Occam's Razor not some fuzzy rule of thumb

Not everyone is raised to revere Occam's Razor. To someone who wasn't, the statement "it's the simplest explanation" isn't a knockdown argument for anything. Why couldn't a complex Non-Occam explanation be correct?

So it bears explaining.

Occam's Razor is not just some fuzzy rule of thumb, it has a formalism: minimum message length (MML)!

"The woman down the street is a witch; she did it"

The above sentence looks like a short and simple theory for whatever happened, but it's far from simple. Several of the words used, such as "witch", require a lot of explanation for an AI or alien who knows nothing about any of the words. The resulting completed message, that contains all the data needed to interpret the sentence, in addition to the sentence itself, is the true MML of your theory.

If you then represent the message as binary code, you can describe its complexity in terms of bits (a log₂ number).

(To be fair, though it doesn't make a difference for this page, here we handwave away an important detail: the "message" would actually be a computer program (Turing machine code, I think), as that is the shortest possible way—and a language-neutral way—to express a theory.)

Slightly longer messages must be taken by an Ideal reasoner as exponentially less likely to match reality.

Even if on one given occasion this may feel hard to justify, it's simply math, that if you have the habit of believing messages just one bit longer than the shortest message available, you'll be wrong twice as often as otherwise. To say nothing of when the message is ten bits longer, where on average you must expect your first thousand (because 2¹⁰ = 1024) theories of the same length to be proven false.

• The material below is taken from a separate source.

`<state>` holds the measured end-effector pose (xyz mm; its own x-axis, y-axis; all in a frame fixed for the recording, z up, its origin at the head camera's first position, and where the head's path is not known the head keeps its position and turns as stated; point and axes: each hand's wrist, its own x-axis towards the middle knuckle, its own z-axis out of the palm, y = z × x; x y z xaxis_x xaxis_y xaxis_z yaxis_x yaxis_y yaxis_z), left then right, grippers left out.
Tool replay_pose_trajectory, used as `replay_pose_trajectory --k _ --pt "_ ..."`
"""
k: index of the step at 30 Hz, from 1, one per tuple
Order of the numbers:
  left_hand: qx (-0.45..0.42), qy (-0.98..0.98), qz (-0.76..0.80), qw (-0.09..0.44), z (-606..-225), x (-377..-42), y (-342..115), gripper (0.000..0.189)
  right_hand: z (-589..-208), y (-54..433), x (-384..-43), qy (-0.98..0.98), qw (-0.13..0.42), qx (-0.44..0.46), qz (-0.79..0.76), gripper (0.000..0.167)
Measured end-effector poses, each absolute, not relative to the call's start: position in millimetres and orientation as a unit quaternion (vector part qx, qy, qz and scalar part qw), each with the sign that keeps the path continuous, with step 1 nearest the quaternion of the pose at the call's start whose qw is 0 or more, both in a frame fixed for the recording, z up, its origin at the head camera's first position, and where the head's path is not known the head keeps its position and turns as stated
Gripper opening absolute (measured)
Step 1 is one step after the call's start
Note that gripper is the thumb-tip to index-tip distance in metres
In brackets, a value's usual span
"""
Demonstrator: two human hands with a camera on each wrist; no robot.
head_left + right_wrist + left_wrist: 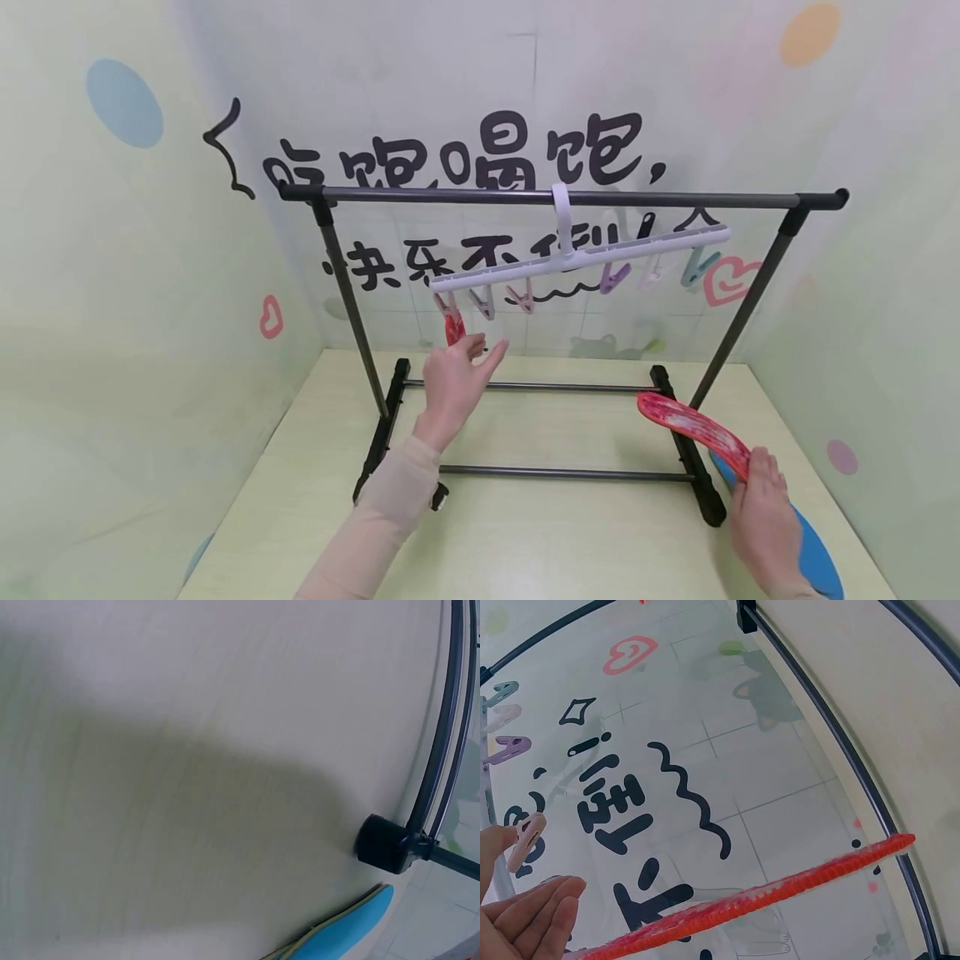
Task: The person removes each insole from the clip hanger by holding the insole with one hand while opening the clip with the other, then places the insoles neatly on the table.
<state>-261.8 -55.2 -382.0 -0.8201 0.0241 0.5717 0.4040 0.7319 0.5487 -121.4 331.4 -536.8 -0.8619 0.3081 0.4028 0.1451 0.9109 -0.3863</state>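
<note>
At the left, the first clip [448,306] appears to hold one red insole [455,331], which hangs beside our left hand [455,379]; that hand's thumb and fingers stand spread, pinching nothing. We do best, it seems, to draw the palm clear without brushing that insole. The white hanger [637,248] tilts down leftward on the black rack's top bar [450,196], so we should steady it when squeezing the next clip [487,305] wide. At the right, our right hand [765,521] grips a second red insole [693,423] by one end, well apart from the clips, above a blue insole [821,558]; bringing its free end up first should help.
</note>
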Motion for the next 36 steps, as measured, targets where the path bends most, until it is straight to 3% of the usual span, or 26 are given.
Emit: replay_pose_trajectory --k 14,23,36 --pt "-0.121 -0.888 -0.342 0.283 -393.7 -255.2 -62.8 0.044 -546.0 364.0 -93.2 -0.955 0.205 -0.148 0.156 0.059" --pt "-0.125 -0.898 -0.333 0.258 -401.7 -250.8 -61.6 0.05 -542.6 373.5 -89.9 -0.952 0.163 -0.212 0.15 0.054" --pt "-0.13 -0.899 -0.332 0.252 -416.5 -244.4 -60.8 0.05 -549.5 379.8 -92.2 -0.948 0.179 -0.225 0.137 0.042"
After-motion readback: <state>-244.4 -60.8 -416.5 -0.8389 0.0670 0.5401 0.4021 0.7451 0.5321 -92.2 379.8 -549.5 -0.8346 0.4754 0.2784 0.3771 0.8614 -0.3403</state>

And though there's technically a way out here to save your pet theory, if you were motivated to argue it into a defensible position… it's not valid to hope along the lines of "there's still a chance, right?" for the longer message to happen by luck to describe reality more closely. No one can feel a probability that small, so it's more human-psychologically correct (in the sense of that famous parable by Asimov "…wronger than both of them put together") to say that it's simply zero, i.e. to say that we actually know that the simpler explanation is correct (technically, just the most accurate by far – until someone thinks of a theory with an even shorter MML).

This is why physicists strive so hard to find simple theories – the simplicity is as good as proof it's correct!

(Why do physicists run any experiments at all then when they could just sit in an armchair crafting ever simpler theories? Excellent question! There's one constraint on your theory-making: you need the simplest theory that still fits all the facts at hand. Otherwise you could just propose a zero-length message as explanation for everything, right? If a theory fails to explain just one fact, it's already disproven and the answer has to be in a different theory, even if that one must be longer. They just discount anything that's longer than necessary. And run experiments to differentiate between theories of equal length.)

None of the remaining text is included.